## WORK INSTRUCTION
In the records below, find the line that contains "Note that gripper" and the line that contains "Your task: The", then retype exactly those two lines and every line between them.
- - -
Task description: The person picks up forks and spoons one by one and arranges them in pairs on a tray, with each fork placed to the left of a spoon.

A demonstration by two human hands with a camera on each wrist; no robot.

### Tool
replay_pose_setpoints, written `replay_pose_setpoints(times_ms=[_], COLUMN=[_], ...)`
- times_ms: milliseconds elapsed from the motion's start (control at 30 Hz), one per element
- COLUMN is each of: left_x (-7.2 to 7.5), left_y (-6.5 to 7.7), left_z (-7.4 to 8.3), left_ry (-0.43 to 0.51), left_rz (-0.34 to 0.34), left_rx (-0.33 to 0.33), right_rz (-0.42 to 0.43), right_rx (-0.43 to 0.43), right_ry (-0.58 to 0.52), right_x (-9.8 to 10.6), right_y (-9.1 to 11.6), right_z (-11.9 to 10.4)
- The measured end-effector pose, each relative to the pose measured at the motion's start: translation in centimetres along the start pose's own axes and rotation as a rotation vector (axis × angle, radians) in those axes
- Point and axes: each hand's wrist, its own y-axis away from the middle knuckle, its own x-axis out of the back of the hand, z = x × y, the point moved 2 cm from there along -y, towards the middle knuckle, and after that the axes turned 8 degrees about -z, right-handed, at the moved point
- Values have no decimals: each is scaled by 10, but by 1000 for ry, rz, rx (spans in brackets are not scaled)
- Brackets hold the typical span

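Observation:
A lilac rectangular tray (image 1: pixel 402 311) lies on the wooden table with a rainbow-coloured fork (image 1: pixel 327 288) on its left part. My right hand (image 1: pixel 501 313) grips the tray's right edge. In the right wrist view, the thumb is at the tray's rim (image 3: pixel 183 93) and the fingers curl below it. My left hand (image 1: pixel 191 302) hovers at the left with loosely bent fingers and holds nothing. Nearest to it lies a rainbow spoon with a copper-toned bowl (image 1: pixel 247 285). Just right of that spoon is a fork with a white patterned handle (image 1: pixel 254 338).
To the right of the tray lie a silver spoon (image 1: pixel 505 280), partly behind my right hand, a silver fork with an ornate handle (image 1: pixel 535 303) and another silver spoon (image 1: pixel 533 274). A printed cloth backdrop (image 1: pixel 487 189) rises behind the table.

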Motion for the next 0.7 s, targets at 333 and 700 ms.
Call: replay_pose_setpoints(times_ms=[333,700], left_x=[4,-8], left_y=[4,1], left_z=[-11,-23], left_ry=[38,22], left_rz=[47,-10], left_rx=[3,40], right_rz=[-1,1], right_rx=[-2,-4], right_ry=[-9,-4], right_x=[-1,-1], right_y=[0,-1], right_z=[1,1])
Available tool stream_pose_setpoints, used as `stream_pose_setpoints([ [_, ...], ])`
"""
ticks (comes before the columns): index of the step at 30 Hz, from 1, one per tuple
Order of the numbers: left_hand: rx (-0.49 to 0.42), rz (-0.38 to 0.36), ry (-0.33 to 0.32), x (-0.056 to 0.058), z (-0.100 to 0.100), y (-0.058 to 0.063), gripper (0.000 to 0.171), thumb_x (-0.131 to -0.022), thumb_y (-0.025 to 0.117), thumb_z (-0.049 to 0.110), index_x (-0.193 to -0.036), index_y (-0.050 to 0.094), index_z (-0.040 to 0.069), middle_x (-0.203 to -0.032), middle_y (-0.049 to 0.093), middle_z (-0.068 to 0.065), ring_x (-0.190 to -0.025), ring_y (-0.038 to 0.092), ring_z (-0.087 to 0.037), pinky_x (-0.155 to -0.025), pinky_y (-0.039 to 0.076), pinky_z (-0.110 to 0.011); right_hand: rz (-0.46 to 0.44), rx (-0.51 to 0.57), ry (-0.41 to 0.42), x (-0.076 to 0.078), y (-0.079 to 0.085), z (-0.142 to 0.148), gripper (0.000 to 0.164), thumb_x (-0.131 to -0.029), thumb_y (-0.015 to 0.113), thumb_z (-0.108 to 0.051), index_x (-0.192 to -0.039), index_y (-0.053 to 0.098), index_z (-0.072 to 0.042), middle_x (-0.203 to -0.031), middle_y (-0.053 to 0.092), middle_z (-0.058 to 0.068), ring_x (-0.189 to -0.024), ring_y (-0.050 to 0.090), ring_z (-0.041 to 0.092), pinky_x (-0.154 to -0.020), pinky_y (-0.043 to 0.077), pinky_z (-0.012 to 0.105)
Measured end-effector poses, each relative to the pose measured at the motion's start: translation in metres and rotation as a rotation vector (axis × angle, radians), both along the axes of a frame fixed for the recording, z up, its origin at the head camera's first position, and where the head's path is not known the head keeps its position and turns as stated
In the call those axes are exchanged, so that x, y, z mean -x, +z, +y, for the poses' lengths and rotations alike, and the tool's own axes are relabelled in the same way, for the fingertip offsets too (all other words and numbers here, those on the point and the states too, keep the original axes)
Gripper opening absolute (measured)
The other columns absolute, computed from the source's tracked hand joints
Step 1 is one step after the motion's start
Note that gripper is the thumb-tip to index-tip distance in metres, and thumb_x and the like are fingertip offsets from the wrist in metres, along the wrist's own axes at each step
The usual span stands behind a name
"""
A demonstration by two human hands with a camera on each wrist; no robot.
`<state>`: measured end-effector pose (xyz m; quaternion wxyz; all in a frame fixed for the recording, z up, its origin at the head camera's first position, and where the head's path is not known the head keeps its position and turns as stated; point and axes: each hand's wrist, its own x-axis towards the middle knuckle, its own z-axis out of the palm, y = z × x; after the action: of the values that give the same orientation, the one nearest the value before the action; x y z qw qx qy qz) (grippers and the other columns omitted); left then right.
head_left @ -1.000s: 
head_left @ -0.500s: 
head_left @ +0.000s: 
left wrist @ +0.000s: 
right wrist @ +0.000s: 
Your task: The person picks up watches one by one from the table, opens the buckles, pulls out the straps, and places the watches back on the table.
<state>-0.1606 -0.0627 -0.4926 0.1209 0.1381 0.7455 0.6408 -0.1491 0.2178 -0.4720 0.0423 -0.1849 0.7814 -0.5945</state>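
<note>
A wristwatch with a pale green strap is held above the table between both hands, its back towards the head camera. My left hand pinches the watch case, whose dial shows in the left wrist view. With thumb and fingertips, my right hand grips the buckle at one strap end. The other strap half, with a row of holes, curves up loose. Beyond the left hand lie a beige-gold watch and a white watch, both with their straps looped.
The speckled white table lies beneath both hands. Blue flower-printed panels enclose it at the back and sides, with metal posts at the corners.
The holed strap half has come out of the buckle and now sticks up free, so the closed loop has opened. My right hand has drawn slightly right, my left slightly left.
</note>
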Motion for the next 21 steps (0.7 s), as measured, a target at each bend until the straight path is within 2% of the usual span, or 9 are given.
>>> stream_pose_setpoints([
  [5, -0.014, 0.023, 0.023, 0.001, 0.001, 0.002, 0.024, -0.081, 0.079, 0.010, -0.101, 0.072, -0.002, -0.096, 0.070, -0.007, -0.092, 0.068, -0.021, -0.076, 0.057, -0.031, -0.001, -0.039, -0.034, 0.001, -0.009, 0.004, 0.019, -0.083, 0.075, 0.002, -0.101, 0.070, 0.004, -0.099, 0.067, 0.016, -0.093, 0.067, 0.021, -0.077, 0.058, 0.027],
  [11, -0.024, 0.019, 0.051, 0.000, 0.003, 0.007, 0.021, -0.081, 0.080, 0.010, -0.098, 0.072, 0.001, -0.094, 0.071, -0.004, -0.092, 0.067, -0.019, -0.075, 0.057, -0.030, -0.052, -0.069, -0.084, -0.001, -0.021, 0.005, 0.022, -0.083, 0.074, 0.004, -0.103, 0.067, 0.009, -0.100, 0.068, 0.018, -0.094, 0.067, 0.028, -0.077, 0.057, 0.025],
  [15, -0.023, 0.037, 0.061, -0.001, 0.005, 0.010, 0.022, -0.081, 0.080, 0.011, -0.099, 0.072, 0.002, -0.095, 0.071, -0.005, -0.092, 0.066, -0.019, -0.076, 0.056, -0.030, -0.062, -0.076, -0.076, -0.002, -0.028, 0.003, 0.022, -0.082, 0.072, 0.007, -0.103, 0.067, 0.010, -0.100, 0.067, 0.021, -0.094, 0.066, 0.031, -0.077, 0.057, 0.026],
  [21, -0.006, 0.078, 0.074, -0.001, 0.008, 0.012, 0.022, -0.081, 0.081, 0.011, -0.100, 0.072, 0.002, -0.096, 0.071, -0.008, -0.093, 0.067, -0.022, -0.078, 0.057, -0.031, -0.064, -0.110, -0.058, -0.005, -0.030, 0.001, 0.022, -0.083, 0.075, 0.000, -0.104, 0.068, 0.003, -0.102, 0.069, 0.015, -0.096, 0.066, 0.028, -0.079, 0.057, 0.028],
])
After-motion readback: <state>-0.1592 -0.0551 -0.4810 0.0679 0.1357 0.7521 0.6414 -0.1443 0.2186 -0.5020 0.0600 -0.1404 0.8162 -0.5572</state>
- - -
## FINAL ANSWER
Note that gripper is the thumb-tip to index-tip distance in metres, and thumb_x and the like are fingertip offsets from the wrist in metres, along the wrist's own axes at each step
The usual span stands behind a name
"""
A demonstration by two human hands with a camera on each wrist; no robot.
`<state>`: measured end-effector pose (xyz m; quaternion wxyz; all in a frame fixed for the recording, z up, its origin at the head camera's first position, and where the head's path is not known the head keeps its position and turns as stated; point and axes: each hand's wrist, its own x-axis towards the middle knuckle, its own z-axis out of the palm, y = z × x; after the action: of the values that give the same orientation, the one nearest the value before the action; x y z qw qx qy qz) (grippers and the other columns omitted); left then right.
head_left @ -1.000s: 
head_left @ -0.500s: 
head_left @ +0.000s: 
left wrist @ +0.000s: 
right wrist @ +0.000s: 
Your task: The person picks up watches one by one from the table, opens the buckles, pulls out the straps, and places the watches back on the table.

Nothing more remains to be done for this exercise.